Release the Ducks – Ducks, guineas, or even chickens will eat your tomato hornworms, assuming they can reach them. Ducks are generally the least destructive to your garden and will generally leave your fruits alone. Chickens are a little more destructive and will eat things you don’t care for them to.
This is one of the reasons we have ducks on our homestead. While they can be quite messy, they’re incredibly entertaining and they’re great at taking care of garden pests.
Diatomaceous Earth – Diatomaceous earth, or DE for short, is nothing short of amazing. Completely non-toxic and natural, it is great for killing off all kinds of pests.
DE scours an insects outer layer off as it crawls across the substance. This stuff is long lasting, but needs reapplied when it rains. It will not hurt your plants. It’s pretty cheap at the feed store. We use it for a variety of things, you don’t have to be too shy when using this stuff.
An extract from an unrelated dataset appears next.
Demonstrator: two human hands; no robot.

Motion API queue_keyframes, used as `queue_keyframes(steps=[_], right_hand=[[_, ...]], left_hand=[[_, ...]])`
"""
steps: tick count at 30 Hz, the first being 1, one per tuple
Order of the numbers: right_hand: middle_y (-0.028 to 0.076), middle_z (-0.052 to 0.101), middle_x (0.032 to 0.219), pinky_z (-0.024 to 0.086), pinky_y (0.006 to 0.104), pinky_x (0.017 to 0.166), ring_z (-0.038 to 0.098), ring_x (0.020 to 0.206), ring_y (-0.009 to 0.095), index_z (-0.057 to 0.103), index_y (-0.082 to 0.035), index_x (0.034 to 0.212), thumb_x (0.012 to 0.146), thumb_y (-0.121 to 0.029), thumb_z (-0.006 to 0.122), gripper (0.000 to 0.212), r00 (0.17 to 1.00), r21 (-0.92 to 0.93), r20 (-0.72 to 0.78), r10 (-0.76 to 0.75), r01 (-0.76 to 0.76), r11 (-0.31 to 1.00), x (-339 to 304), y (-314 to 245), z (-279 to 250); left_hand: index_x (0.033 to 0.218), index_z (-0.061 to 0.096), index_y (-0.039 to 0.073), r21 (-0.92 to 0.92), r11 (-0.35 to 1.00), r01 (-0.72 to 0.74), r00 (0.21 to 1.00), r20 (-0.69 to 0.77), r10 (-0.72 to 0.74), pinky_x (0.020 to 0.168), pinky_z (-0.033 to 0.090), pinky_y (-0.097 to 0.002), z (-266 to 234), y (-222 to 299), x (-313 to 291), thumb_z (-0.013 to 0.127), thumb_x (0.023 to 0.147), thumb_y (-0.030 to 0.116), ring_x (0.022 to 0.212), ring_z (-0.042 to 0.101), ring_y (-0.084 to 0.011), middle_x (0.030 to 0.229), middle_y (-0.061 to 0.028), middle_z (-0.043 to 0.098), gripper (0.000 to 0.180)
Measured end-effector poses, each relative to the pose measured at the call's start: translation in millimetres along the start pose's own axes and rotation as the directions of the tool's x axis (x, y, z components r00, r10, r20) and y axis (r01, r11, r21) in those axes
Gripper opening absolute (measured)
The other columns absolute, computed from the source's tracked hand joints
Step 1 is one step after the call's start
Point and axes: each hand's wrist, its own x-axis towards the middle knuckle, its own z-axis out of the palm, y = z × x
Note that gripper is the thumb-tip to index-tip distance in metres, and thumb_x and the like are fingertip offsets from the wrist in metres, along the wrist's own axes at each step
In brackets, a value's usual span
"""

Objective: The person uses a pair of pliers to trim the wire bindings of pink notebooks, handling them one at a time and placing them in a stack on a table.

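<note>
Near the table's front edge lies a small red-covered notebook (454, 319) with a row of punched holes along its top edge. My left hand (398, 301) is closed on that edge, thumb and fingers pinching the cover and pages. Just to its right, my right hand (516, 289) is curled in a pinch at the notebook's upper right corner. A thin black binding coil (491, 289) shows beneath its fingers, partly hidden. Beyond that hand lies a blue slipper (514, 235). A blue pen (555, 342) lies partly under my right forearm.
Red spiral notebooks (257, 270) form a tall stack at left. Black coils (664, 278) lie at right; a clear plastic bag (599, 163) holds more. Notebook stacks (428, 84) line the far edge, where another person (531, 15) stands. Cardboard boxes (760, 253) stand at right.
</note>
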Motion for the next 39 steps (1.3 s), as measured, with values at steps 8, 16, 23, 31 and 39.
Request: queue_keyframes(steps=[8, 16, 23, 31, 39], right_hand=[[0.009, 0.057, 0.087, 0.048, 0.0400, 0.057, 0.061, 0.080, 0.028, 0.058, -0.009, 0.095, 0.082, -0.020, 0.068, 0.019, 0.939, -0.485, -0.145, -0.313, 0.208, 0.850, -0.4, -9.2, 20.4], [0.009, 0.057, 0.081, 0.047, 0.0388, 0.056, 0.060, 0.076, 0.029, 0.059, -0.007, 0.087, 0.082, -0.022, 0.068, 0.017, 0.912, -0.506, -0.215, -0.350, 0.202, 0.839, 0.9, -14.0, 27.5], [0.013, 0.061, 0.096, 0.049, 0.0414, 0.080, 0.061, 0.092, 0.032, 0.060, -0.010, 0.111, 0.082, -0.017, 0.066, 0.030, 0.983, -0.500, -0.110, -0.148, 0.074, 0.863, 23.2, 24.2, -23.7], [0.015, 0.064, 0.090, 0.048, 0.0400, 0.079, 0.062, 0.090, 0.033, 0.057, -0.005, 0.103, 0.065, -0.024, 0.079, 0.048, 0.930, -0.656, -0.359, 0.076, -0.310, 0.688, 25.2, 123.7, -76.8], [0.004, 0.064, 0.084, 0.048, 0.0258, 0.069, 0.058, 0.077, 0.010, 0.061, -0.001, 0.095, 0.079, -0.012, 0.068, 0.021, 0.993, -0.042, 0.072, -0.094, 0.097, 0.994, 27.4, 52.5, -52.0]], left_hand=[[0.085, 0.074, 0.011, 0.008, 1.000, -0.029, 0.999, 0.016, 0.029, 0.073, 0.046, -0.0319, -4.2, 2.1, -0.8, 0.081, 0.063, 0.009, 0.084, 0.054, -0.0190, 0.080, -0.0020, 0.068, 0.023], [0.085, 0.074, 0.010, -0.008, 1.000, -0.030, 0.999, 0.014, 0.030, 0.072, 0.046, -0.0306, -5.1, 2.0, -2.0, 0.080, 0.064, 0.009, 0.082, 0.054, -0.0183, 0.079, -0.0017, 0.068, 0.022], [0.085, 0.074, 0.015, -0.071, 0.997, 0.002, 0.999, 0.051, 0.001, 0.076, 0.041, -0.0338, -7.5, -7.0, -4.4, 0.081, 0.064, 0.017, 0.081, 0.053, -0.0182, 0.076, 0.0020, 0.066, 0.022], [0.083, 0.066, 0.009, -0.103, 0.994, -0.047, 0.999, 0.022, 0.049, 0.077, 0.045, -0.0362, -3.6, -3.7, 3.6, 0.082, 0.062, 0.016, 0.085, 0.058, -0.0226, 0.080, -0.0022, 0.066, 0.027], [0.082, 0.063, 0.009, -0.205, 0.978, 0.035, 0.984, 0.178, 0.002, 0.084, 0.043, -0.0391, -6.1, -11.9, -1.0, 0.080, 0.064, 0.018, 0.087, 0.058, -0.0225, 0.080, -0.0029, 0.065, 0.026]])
Just ensure it is food grade!
Invite Beneficial Insects – Beneficial insects are an amazing addition to any garden, seriously. I know we’re all about getting rid of the creepy crawlies, but some creepy crawlies keep the bad guys away.
The lacewing and the lady beetle are two beneficial insects that will feed on hornworm larvae. There’s another….
Companion Plant to Attract the Right Enemies– Braconid wasps will kill off hornworms in an instant simply because the larval stage wasps feed on the hornworms insides.
To attract braconid wasps to your garden, you should plant things like carrots, mint, dill, oregano, and thyme near your tomatoes. The wasps like to feed on their nectar.
If you happen to see a hornworm covered in little white dots, just leave it alone. The hornworm is done feeding and the wasps are doing their job.
Hornworms, like all garden pests, can be a total nuisance and pain. But, there are ways to naturally keep them at bay in your garden.
How do you keep hornworms off of your plants in your garden?